A Lissajous curve example is then shown together with a more complex, 2 channel waveform.
MATLAB files to accompany this note are available to download from Liquid Instruments.
Arbitrary Waveform Generator
Moku:Lab’s Arbitrary Waveform Generator (AWG) can generate custom waveforms with up to 65,536 points at sampling rates of up to 1 GSa/s. Waveforms can be loaded from a file, or input as a piece-wise mathematical function with up to 32 segments, enabling you to generate truly arbitrary waveforms. In this note we will generate the waveform and download it directly to Moku:Lab, entirely within MATLAB.
Prerequisites and setup
This application note and tutorial assumes you have installed MATLAB and the associated Moku:Lab MATLAB toolbox :
Moku:Lab supports the following MATLAB versions:
- Windows: MATLAB R2013a and later
- Linux: MATLAB R2013a and later
- MacOS: MATLAB 2014a and later
For the toolbox:
MATLAB 2015+
- Download the Moku:Lab toolbox here: http://updates.liquidinstruments.com/static/moku-MATLAB-2.8.1.mltbx
- In MATLAB, open the downloaded .tblx file
- Select “Install”
- Confirm installation with help moku in the MATLAB terminal
MATLAB 2013-2014
- Download the Moku:Lab toolbox zip here: https://updates.liquidinstruments.com/static/moku-MATLAB-2.8.1.zip
- Extract the zip, typically to
../MATLAB/Add-Ons/Toolboxes
- Open MATALB and, in the Home tool pane, click “set Path”

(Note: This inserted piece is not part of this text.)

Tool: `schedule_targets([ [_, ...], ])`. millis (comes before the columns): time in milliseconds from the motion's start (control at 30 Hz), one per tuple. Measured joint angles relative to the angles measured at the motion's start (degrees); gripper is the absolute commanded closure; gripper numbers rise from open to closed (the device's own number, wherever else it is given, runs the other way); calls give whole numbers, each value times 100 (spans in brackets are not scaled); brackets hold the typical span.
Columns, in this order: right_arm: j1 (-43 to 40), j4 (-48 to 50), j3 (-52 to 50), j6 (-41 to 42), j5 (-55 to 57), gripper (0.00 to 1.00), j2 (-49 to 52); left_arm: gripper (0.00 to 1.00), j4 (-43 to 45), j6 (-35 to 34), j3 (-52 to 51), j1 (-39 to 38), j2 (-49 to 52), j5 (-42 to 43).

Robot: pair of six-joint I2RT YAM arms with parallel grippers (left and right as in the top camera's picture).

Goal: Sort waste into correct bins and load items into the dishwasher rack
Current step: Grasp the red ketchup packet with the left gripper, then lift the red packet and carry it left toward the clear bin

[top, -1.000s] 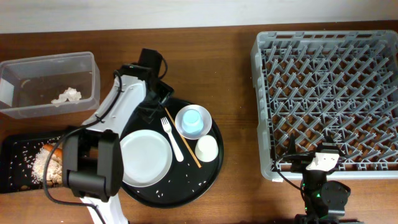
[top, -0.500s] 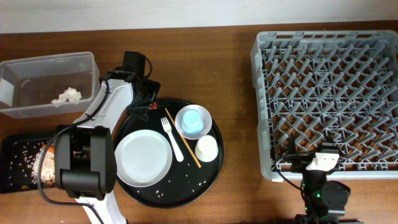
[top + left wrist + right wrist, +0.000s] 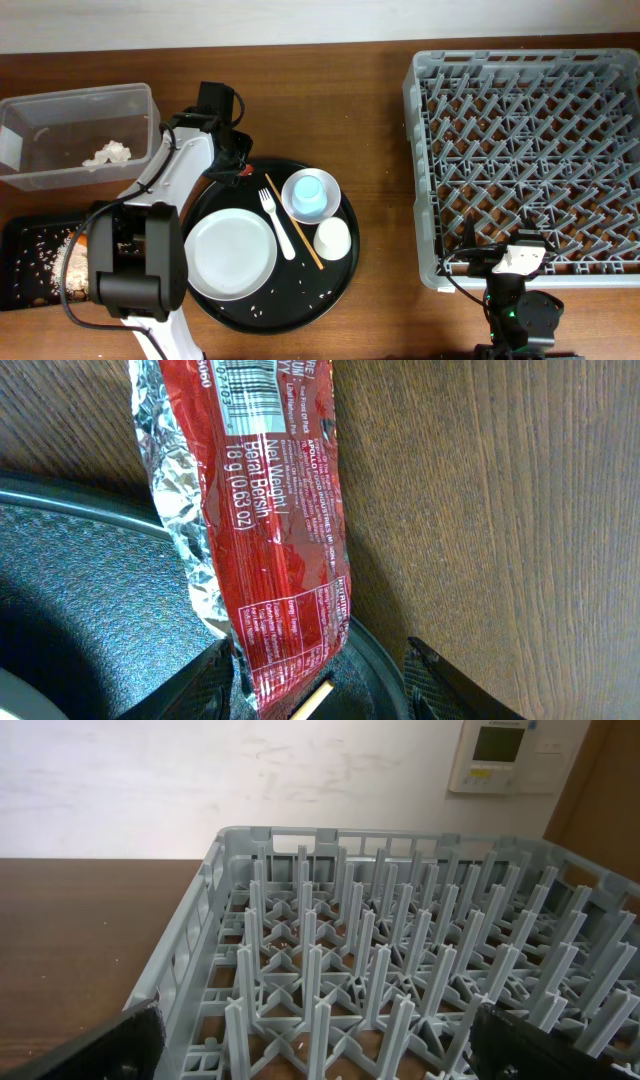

- Click “Add with Subfolders” and select the folder of the extracted ZIP
- Click “Save” to add the toolbox folder to the MATLAB path
In this note, we use MATLAB R2019b on MacOS.
Moku:Lab on MATLAB
In order for MATLAB to control Moku:Lab, the computer running MATLAB must be on the same sub-net/LAN as Moku:Lab. MATLAB needs the IP address of Moku:Lab; you can determine this in one of two ways :
- A Bonjour/zeroconf service discovery utility
- On launch screen of Moku:Lab’s iPad app; push and hold the icon of the Moku:Lab to reveal its IP address
Within MATLAB you can access Moku:Lab documentation with command help moku
The MATLAB toolbox includes numerous example scripts, and these are typically located in the toolbox folder. On MacOS this is located at:
~/Library/ApplicationSupport/MathWorks/MATLAB Add-Ons/Toolboxes/moku-MaTLAB-2.8.1/examples
On Windows:
\Users\...\AppData\Roaming\MathWorks\MATLAB Add-Ons\Toolboxes\moku-MATLAB-2.8.1\examples
Downloads
The MATLAB scripts for each of these examples are available for download here:
Example #1 : Square wave and sine wave with harmonics
For our first example we will deploy the Toolbox example:
arbitrarywavegen_basic.m
Referring to this script, we see that the array square_wave
is defined to be an array of length 100 consisting of values of +1 or -1.
The not_square_wave
is defined to be an array of length 100 of values describing a sine wave with the addition of several odd-numbered harmonics.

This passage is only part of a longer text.